### DATA SUPPLIED
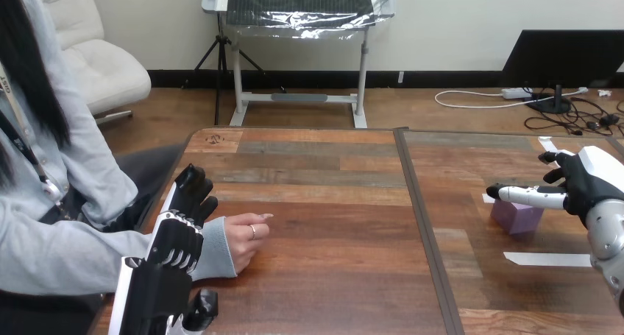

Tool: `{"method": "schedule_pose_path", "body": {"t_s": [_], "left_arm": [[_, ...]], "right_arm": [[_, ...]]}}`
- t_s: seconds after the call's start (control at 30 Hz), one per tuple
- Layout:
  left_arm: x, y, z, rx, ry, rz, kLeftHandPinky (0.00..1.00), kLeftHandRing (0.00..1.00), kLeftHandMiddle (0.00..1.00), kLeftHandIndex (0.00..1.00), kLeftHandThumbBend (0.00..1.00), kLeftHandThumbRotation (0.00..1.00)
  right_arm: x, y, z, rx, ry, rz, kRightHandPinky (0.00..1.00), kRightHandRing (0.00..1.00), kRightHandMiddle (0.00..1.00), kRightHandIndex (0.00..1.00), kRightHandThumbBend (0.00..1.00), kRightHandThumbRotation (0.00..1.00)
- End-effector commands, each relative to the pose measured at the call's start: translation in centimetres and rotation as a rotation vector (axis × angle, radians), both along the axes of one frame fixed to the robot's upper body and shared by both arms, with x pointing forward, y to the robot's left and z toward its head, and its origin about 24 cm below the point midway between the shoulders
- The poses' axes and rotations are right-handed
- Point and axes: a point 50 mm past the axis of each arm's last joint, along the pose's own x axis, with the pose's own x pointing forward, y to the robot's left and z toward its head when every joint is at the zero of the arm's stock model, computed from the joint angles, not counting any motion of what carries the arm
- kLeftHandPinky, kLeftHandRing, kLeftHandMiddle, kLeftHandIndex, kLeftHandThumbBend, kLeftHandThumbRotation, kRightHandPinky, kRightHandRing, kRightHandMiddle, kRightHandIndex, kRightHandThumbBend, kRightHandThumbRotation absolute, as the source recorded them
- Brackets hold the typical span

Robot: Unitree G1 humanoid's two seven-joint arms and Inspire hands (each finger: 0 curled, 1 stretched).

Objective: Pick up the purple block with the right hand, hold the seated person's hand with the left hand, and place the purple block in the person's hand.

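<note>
Head view: right robot hand (587,182) wide over purple block (517,218), far right; left robot hand (176,241) at person's wrist (218,248), grip unclear.

— Where is the block?
— The small, pale purple, box-shaped block (517,219) sits flat on the wooden table (331,202) at the right of the frame, about mid-height. Its top edge is partly hidden.
— And the person's hand?
— The person's hand (246,239) rests on the same tabletop, lower left of centre. It is loosely curled, with the thumb on top pointing right. It lies well apart from the block.
</note>
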Motion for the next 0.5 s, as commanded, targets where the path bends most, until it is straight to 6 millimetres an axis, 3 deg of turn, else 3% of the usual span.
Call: {"method": "schedule_pose_path", "body": {"t_s": [0.0, 0.47], "left_arm": [[1.47, -0.34, 0.95, -0.01, -0.064, -0.009, 0.94, 0.97, 0.98, 0.95, 1.0, 0.74], [1.49, -0.43, 1.02, -0.014, -0.066, -0.012, 0.95, 0.97, 0.98, 0.95, 1.0, 0.73]], "right_arm": [[1.35, 0.32, 2.16, 0.001, -0.088, 0.016, 0.65, 0.75, 0.76, 0.87, 1.0, 0.57], [1.37, 0.32, 2.19, -0.016, -0.085, 0.016, 0.65, 0.76, 0.76, 0.87, 1.0, 0.57]]}}
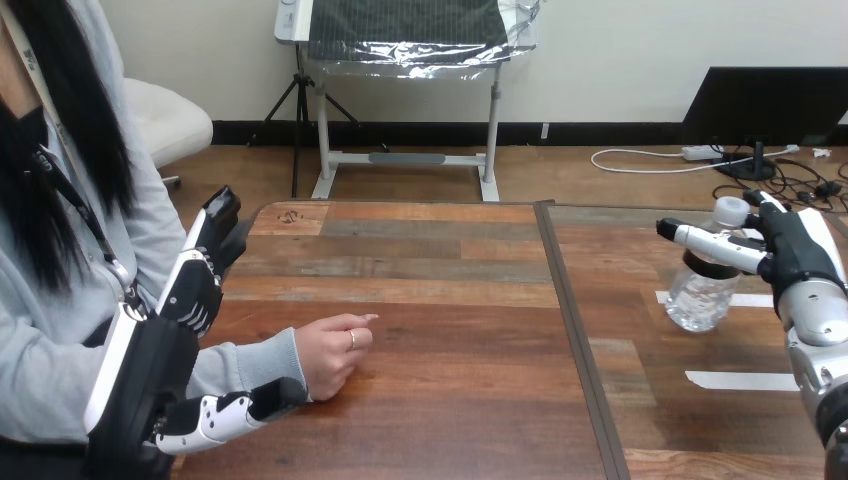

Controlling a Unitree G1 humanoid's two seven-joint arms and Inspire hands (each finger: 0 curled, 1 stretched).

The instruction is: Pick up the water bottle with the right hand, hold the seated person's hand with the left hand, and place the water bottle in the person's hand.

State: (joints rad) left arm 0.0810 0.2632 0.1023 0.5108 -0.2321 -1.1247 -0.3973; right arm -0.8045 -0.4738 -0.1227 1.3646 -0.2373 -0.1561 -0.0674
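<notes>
Where the right hand (795, 250) grips the water bottle (700, 295), tape (740, 380) lies close.

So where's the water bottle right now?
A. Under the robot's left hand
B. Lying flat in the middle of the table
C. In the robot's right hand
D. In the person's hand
C. The right hand has its fingers curled round the water bottle just below the cap, at the right side of the table. The person's hand rests far off to the left.
</notes>
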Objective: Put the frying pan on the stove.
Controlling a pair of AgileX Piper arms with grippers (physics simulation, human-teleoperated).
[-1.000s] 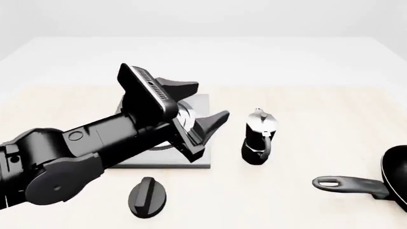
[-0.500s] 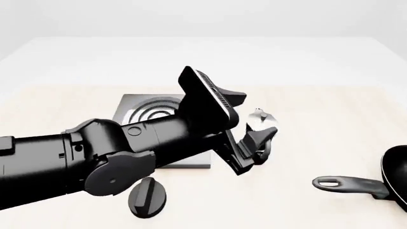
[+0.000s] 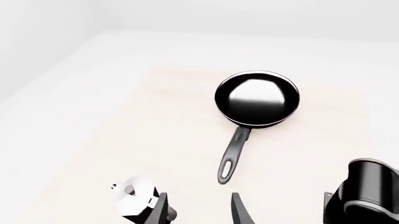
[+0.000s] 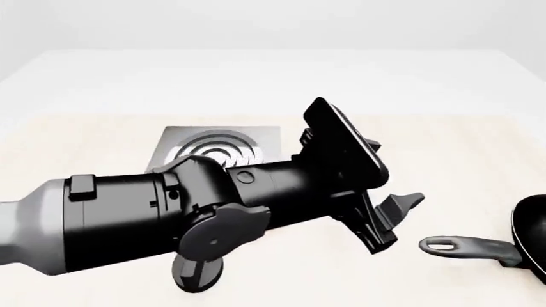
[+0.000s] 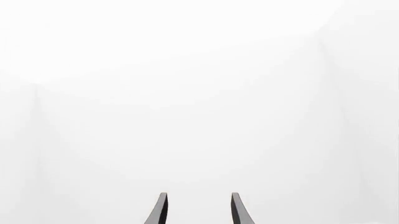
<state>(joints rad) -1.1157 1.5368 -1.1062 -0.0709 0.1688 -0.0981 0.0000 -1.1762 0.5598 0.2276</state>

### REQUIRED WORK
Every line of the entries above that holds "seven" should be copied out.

### THE COMPLETED TASK
Robot: Unitree G1 humanoid's two seven-joint arms and Inspire hands (each finger: 0 curled, 1 stretched).
Controlling a Unitree G1 humanoid's two seven-joint arms and Inspire hands (each finger: 0 curled, 1 stretched).

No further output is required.